HONG-KONG : La démocratie menacée

©The Epoch Times (Manan Vatsyayana/AFP/Getty Images)

Depuis un an, Hong-Kong est touchée par une vague de manifestations violentes qui sont réprimées par le gouvernement chinois. Ce dernier accroît son influence politique et judiciaire sur la région.

«Un pays, deux systèmes » 

La formule employée lors de la rétrocession de Hong-Kong, ancienne colonie britannique, à la Chine en 1997 pourrait bien être obsolète. A l’inverse d’une gouvernance par un régime socialiste, la particularité de la région administrée par la République populaire de Chine permet à la population de vivre sous le système capitaliste. Selon le traité signé en 1984 entre la Chine, le Royaume-Uni et Hong-Kong, la région conserve ses droits et libertés (multipartisme, lois etc) jusqu’en 2047 au minimum. Mais puisque la pratique est souvent loin de la théorie, les antécédents au cours de ces derniers mois suscitent des interrogations. Hong-Kong deviendrait-il le reflet d’un capitalisme superficiel au profit d’un régime autoritaire et communiste ?

La volonté d’intervention de la Chine dans le système juridique, théoriquement indépendant, n’a pas laissé sans voix. L’amendement relatif à la loi d’extradition a ouvert une longue série de manifestations menées par le peuple Hongkongais. Le combat a porté ses fruits puisque le projet a par la suite été retiré. Mais face à l’ampleur des revendications poursuivies, le pouvoir chinois a imposé une nouvelle loi relative à la « Sécurité nationale » adoptée le 30 juin 2020. Elle consiste à réprimer quatre types de crimes dont le terrorisme, le séparatisme, la subversion et la collusion avec les forces extérieures.

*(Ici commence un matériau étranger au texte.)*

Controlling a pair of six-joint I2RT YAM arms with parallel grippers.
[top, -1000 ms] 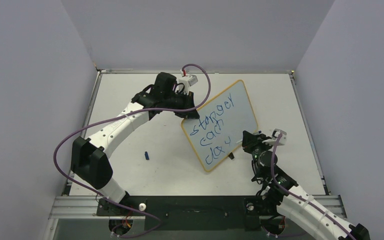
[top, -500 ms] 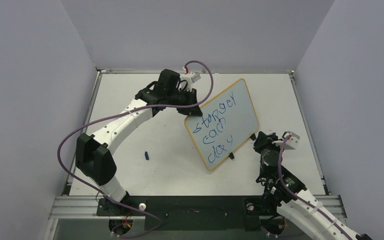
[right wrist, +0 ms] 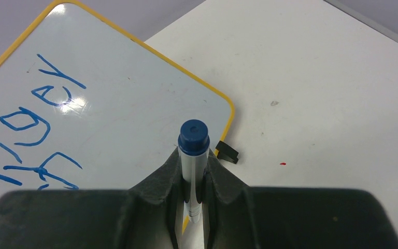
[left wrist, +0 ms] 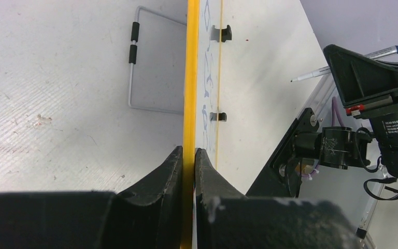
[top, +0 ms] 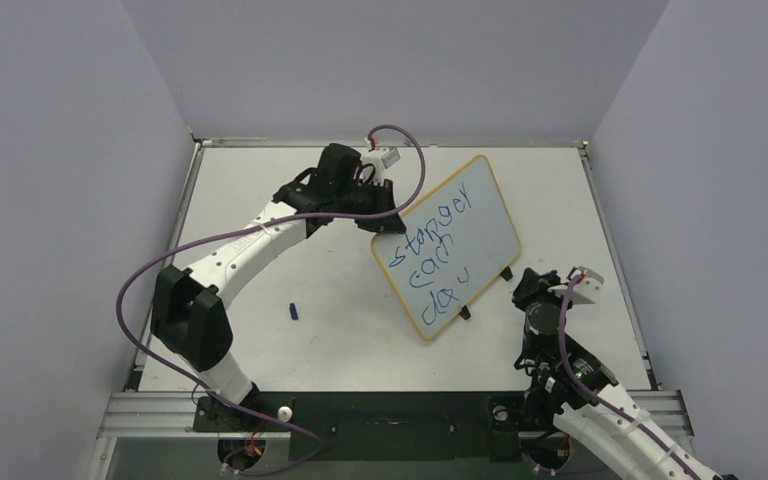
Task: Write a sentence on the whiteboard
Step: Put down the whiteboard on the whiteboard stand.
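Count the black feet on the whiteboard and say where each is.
2, both along the lower edge of the whiteboard: one foot toward its near end, the other foot toward its far end.

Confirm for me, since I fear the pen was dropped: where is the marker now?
In the right wrist view the marker sits clamped in the right pincer, beside a corner of the whiteboard, near its black foot.
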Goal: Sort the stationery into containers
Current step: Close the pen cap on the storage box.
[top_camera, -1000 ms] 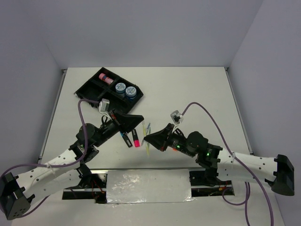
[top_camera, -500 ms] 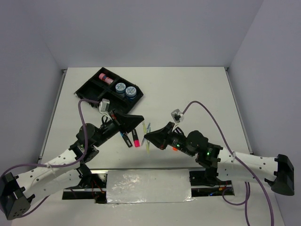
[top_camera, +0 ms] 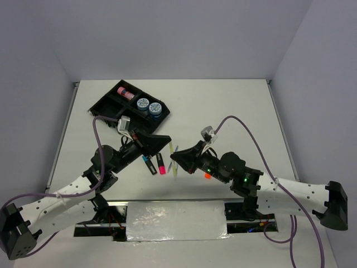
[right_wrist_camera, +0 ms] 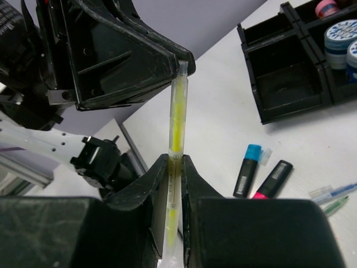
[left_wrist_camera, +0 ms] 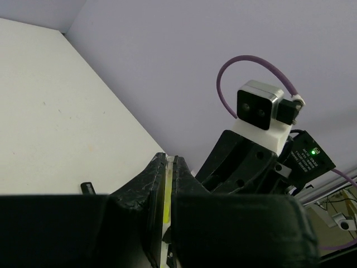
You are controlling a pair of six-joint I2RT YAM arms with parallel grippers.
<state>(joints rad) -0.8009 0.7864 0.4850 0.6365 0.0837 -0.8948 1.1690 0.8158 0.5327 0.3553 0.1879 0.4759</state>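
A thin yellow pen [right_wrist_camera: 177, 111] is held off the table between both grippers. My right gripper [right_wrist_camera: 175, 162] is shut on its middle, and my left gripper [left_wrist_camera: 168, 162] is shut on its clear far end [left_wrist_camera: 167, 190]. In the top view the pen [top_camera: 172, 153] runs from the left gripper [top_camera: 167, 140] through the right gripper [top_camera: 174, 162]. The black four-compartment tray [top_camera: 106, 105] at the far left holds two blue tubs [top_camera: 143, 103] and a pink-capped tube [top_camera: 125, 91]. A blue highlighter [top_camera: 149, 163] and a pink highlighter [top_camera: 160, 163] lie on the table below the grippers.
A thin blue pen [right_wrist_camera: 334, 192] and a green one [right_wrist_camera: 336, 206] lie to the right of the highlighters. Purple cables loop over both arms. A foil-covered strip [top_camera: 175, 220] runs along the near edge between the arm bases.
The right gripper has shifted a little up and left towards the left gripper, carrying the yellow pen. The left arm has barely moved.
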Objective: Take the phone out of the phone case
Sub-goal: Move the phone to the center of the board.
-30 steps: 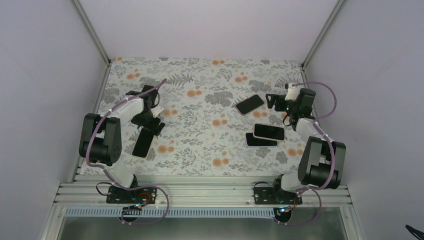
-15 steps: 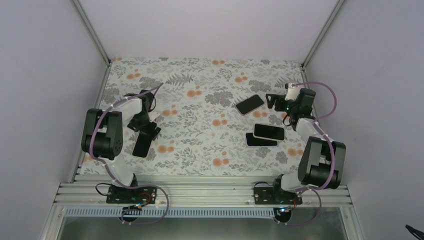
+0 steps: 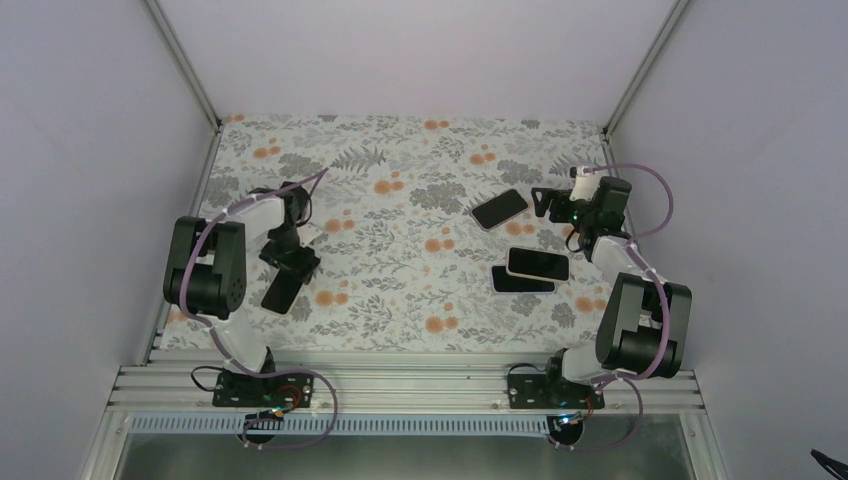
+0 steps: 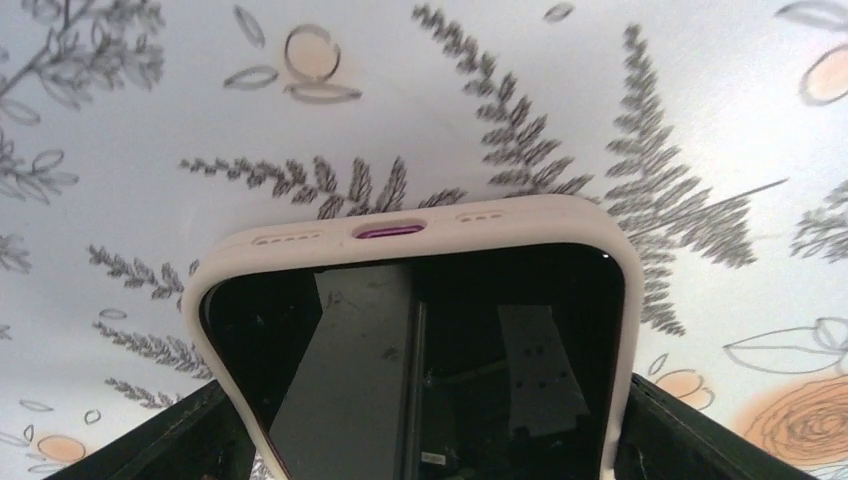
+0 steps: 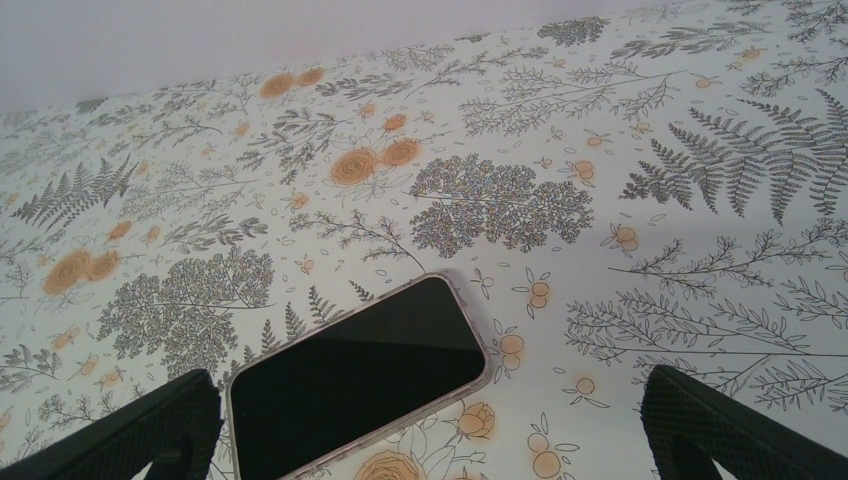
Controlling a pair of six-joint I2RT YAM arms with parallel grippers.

Jean-Philippe Béja, directeur de recherche de longue date au CNRS s’est exprimé à ce sujet pour la Radio Télévision Belge Francophone (RTBF) « C’est juridiquement la fin de l’indépendance judiciaire. Toutes les lois sur le continent chinois sont extrêmement vagues, extrêmement vastes de telle sorte qu’on peut y mettre à peu près n’importe quoi. C’est d’ailleurs ce qui se passe. »

Le but : éliminer l’opposition

Les militants pro-démocratie mènent un combat pour soutenir un système aux antipodes du régime communiste chinois. Ces revendications ont malheureusement un prix. Joshua Wong, Agnes Chow et Ivan Lam et bien d’autres ont en subi les frais. Figures emblématiques des manifestations de 2019 contre le gouvernement chinois, ils ont plaidé coupable et sont condamnés début décembre à des peines allant de sept à treize mois de prison.

Quatre députés ont également été renvoyés du Parlement sur fond de «menace pour la sécurité nationale» sans bénéficier du droit à une procédure judiciaire. Quinze députés pro-démocratie ont alors démissionné en soutien symbolique. La qualification arbitraire du terme permet par exemple de légitimer un renvoi pour cause de soutien à l’indépendance de Hong-Kong ou encore le refus de reconnaître la souveraineté de l’État chinois.

Les réactions étrangères ne se sont pas fait attendre. Organisations internationales et non gouvernementales dénoncent la répression du pouvoir chinois envers Hong-Kong et la détérioration des libertés fondamentales. L’Union européenne a décidé d’appliquer des sanctions commerciales à la Chine en limitant les exportations d’équipements de surveillance. Tous appellent Pékin à examiner son texte de nouveau.